Branco Mendes manda recado a Galdino: ‘Perpetuação no poder não é bom’

Publicado em: 27 de dezembro de 2022

O deputado estadual Branco Mendes (Republicanos) usou a tribuna da Assembleia Legislativa da Paraíba (ALPB) para reafirmar a candidatura à presidência da Casa de Epitácio Pessoa nesta terça-feira (27). A fala do parlamentar acontece em meio a especulações e declarações públicas do deputado Adriano Galdino (Republicanos) que poderá disputar a Mesa Diretora também no 1º biênio.

“Tenho sido pego de surpresa, sugerindo uma quebra de acordo assumido. Acordo que teve a chancela do Republicanos e do governador João Azevêdo, que é um homem de palavra”, desabafou.

Branco falou diretamente a Galdino. “Só lhe fiz o bem e tenho sido correto e leal”, disse.

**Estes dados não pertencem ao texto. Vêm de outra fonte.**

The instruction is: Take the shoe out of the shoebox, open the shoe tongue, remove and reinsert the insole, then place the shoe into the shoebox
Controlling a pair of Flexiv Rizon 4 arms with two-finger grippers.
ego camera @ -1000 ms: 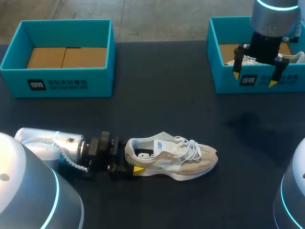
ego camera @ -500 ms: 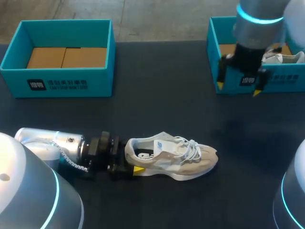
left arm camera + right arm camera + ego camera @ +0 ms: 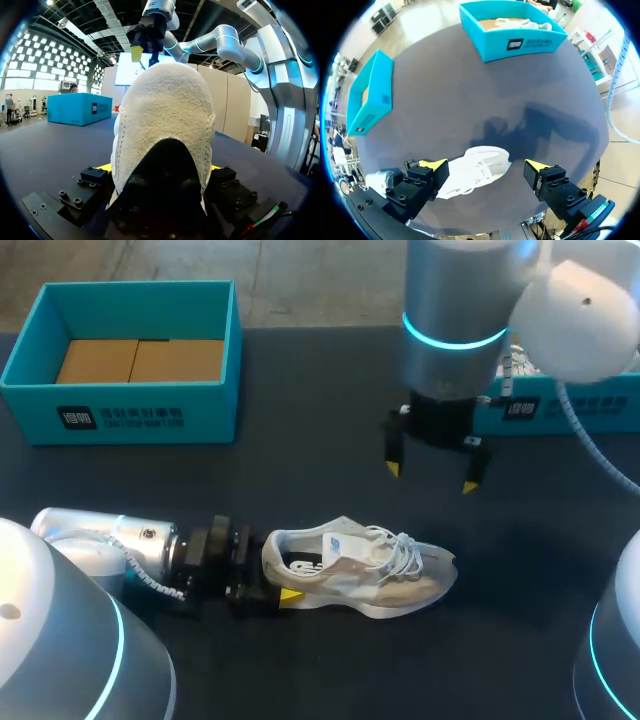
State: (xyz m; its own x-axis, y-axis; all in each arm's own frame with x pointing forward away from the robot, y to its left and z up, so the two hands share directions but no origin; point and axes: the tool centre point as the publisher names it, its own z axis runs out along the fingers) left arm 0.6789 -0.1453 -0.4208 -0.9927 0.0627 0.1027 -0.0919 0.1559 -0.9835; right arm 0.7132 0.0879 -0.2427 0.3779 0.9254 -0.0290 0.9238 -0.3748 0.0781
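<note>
Left gripper [image 3: 275,578] pinched the shoe [image 3: 365,570] by its heel on the table [image 3: 300,470], right gripper [image 3: 432,470] hung spread-fingered above, right arm [image 3: 460,300] hid much of right shoebox [image 3: 560,412], left shoebox [image 3: 120,415] well apart.

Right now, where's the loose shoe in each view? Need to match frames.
Head: shoe lies on the table, near the middle, its heel clamped in the left gripper.
Left wrist: the heel sits between that gripper's fingers.
Right wrist: shoe lies on the table below the open right gripper.
Shared landmark: teal shoebox holding a second shoe.
</note>
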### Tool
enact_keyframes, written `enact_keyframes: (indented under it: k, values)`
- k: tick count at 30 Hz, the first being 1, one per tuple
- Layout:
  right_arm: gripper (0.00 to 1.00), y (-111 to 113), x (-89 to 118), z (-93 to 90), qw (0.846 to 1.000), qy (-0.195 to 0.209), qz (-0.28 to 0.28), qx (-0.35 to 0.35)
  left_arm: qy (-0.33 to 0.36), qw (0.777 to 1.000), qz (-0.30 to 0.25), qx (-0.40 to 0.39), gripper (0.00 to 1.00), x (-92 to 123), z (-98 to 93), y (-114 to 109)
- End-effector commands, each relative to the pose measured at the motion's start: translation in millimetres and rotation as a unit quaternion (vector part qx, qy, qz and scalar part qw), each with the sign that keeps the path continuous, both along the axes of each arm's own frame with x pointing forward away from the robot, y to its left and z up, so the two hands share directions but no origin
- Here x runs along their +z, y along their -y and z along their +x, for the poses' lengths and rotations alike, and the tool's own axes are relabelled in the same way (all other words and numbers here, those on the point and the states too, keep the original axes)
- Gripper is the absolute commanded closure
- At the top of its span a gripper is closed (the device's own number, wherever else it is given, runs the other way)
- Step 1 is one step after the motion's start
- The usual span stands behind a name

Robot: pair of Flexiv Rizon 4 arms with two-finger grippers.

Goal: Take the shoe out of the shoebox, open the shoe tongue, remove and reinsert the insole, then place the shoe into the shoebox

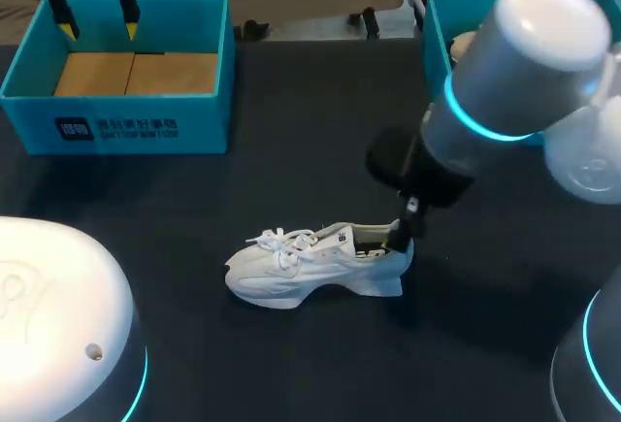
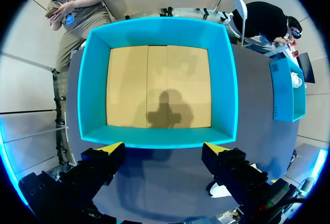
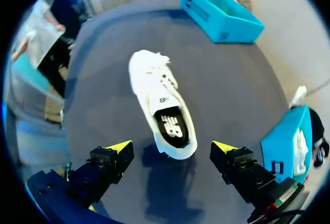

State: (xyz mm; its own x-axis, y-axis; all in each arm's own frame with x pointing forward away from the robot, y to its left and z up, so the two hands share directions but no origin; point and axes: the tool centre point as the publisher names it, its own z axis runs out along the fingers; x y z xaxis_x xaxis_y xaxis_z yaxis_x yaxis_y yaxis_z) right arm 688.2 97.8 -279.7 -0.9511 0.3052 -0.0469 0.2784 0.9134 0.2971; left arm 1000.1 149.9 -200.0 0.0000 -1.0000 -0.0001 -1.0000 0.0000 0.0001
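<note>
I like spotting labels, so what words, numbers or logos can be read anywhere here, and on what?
On the box front: a dark square logo and white characters, too blurred to read.
On the insole: a white logo, no legible words.
On the shoe side: a small dark mark, too small to read.
On the second box: a dark label, too small to read.
Nothing can be quoted.

White laced shoe (image 1: pixel 310 265), upright on its sole (dark insole (image 3: pixel 170 126) showing), open teal shoebox (image 1: pixel 116 129) well apart
</note>
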Motion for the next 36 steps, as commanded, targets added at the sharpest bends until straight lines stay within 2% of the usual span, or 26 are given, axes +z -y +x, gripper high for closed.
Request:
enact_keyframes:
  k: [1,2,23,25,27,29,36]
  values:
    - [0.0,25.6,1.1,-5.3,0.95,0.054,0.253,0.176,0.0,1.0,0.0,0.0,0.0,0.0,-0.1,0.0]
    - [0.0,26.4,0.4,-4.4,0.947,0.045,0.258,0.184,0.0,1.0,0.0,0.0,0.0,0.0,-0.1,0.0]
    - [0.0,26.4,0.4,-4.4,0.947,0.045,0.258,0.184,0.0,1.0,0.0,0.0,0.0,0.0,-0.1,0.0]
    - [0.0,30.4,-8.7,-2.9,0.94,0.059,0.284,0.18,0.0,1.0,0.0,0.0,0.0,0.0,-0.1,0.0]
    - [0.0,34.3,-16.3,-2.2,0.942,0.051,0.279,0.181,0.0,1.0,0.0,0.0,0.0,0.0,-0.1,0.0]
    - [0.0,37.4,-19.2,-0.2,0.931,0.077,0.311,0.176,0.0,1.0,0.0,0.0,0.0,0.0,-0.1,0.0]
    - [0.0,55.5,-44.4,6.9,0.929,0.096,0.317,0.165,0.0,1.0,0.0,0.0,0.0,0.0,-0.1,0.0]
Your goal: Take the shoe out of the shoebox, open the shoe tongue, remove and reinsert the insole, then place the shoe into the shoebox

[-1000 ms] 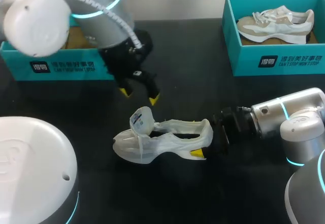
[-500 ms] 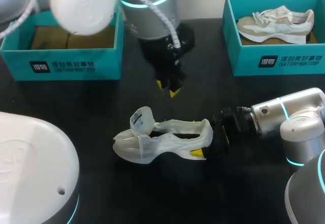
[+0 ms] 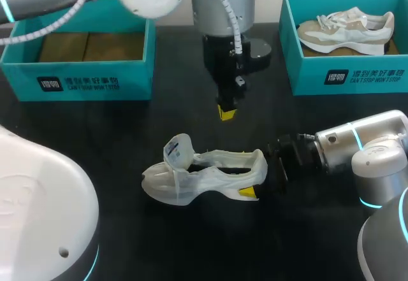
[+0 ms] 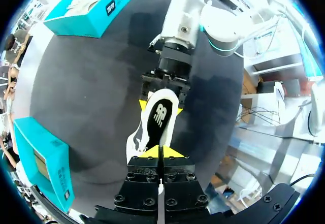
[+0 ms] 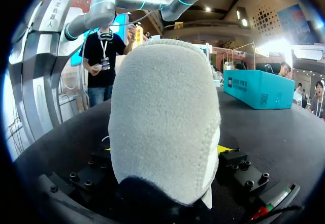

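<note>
Mid-table (image 3: 159,243) lies the shoe (image 3: 204,176), toe to the left, heel to the right. At the heel, the right gripper (image 3: 258,178), a finger on each side. Behind the shoe hangs the left gripper (image 3: 226,111), between two boxes. Back left, the left box (image 3: 83,77). Back right, the right box (image 3: 347,77), with a second shoe (image 3: 344,29) inside.

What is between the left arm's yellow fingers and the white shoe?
Nothing, only bare black table. The head view shows the left arm's fingers hanging apart from the shoe, with an empty stretch between them.
</note>
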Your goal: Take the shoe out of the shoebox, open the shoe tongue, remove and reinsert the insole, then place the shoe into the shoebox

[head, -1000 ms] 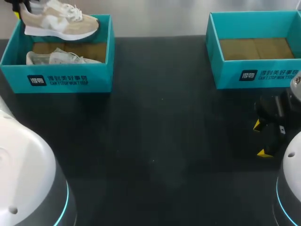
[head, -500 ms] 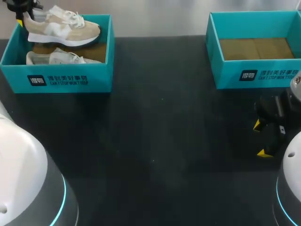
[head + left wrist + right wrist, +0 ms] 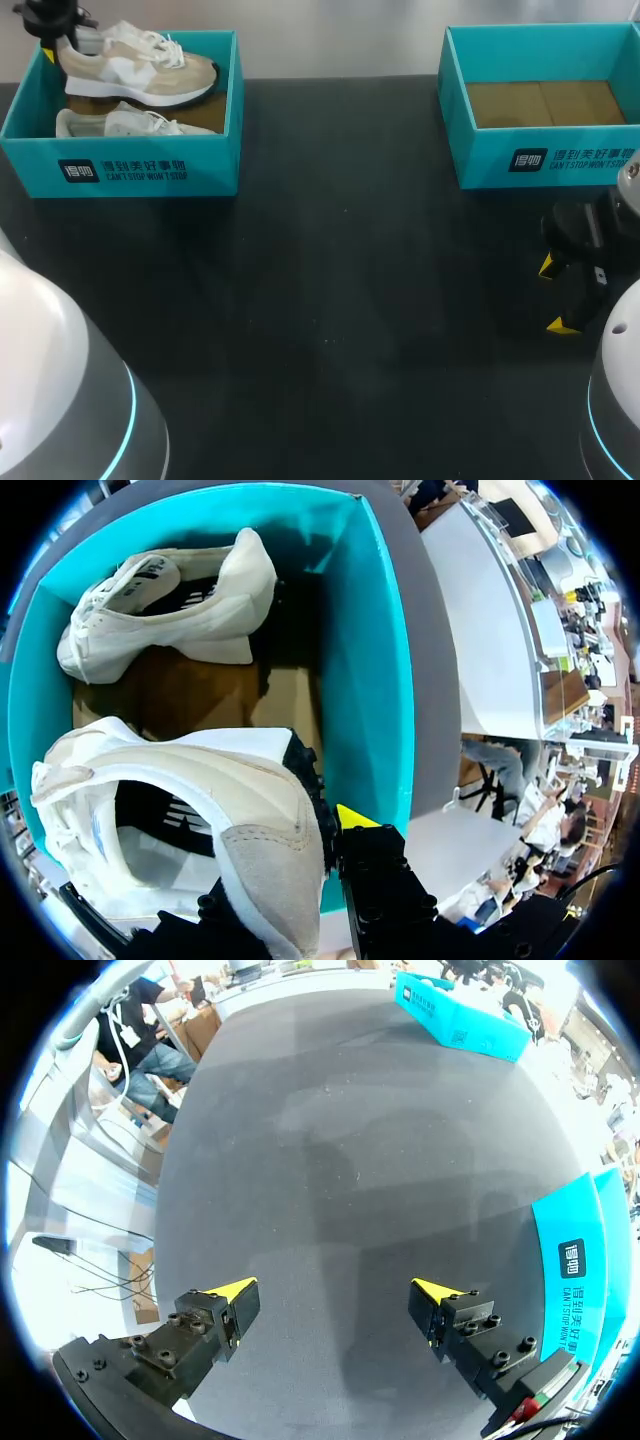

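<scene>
Shoe (image 3: 140, 72) lies along the far side of the left shoebox (image 3: 120, 170) with its toe toward the worktop's (image 3: 330, 300) middle. The left arm's (image 3: 48, 15) jaws are clamped across its heel collar, one inside and one out. The right arm's (image 3: 590, 250) jaws stand open, well apart from it, so the left is nearer.

From above, my left tool (image 3: 48, 40) sits in the far corner, its upper part cut off by the edge. At my left wrist, the heel of the shoe (image 3: 200, 810) covers one finger; only one yellow tip (image 3: 350, 815) shows. The second shoe (image 3: 130, 123) is half hidden behind the wall of the left shoebox (image 3: 130, 165). The right shoebox (image 3: 545, 150) runs off the edge, and my own arm covers part of my right tool (image 3: 553, 295).
</scene>
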Available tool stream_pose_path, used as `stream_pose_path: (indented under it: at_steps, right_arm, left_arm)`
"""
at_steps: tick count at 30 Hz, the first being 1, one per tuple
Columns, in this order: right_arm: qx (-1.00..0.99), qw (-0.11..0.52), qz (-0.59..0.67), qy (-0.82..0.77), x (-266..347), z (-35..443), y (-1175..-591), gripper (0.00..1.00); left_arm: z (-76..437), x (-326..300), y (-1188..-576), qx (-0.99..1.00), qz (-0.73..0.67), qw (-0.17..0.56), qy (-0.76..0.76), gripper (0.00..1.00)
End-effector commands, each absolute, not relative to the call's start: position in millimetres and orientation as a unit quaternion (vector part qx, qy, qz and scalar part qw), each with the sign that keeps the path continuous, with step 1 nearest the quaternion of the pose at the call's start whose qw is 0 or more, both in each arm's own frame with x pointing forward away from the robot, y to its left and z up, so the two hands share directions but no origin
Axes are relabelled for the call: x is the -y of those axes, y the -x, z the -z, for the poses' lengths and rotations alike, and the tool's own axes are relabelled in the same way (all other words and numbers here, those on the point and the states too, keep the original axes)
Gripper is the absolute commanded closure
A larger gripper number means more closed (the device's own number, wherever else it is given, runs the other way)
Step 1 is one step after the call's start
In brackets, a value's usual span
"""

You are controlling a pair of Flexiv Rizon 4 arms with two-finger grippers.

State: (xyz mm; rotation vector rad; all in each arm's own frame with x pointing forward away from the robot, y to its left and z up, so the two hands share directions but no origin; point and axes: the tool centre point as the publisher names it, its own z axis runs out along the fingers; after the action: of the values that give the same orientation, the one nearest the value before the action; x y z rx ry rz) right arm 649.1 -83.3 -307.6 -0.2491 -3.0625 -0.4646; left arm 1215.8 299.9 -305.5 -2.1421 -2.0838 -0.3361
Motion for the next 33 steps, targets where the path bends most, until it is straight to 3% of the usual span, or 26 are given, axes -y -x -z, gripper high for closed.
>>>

“Estava tudo indo muito bem e em paz, praticamente uma unanimidade jamais vista nessa casa. Mas, o presidente colocou em votação a mudança nas regras de votação sem sequer combinar comigo, colocou em votação a PEC da reeleição. O que disse que faria e reafirmo, permaneço candidato, nem que seja para tirar meu único voto. A perpetuação do poder não é benéfica”, disse.

Branco acrescentou que nos últimos dias viveu “sucessivas decepções” na disputa pela ALPB. “A política ama a traição, mas abomina o traidor”, alertou.

Racha no Republicanos 

A fala de Branco Mendes expõe um racha no Republicanos, partido que fez a maior bancada para a próxima legislatura. Um acordo previamente fechado durante a campanha com o governador João Azevêdo (PSB) previa que o partido iria disputar a presidência da Casa nos próximos biênios.

Internamente, o partido fechou questão pelos nomes de Branco Mendes e Adriano Galdino. O atual presidente, no entanto, começou a admitir que poderia disputar os dois biênios após a aprovação de uma Proposta de Emenda à Constituição (PEC) que regulamenta a reeleição com base na decisão formada pelo Supremo Tribunal Federal (STF).

Além disso, Galdino conseguiu aprovar um Projeto de Resolução que prevê o voto aberto para eleição interna, que até então era secreta.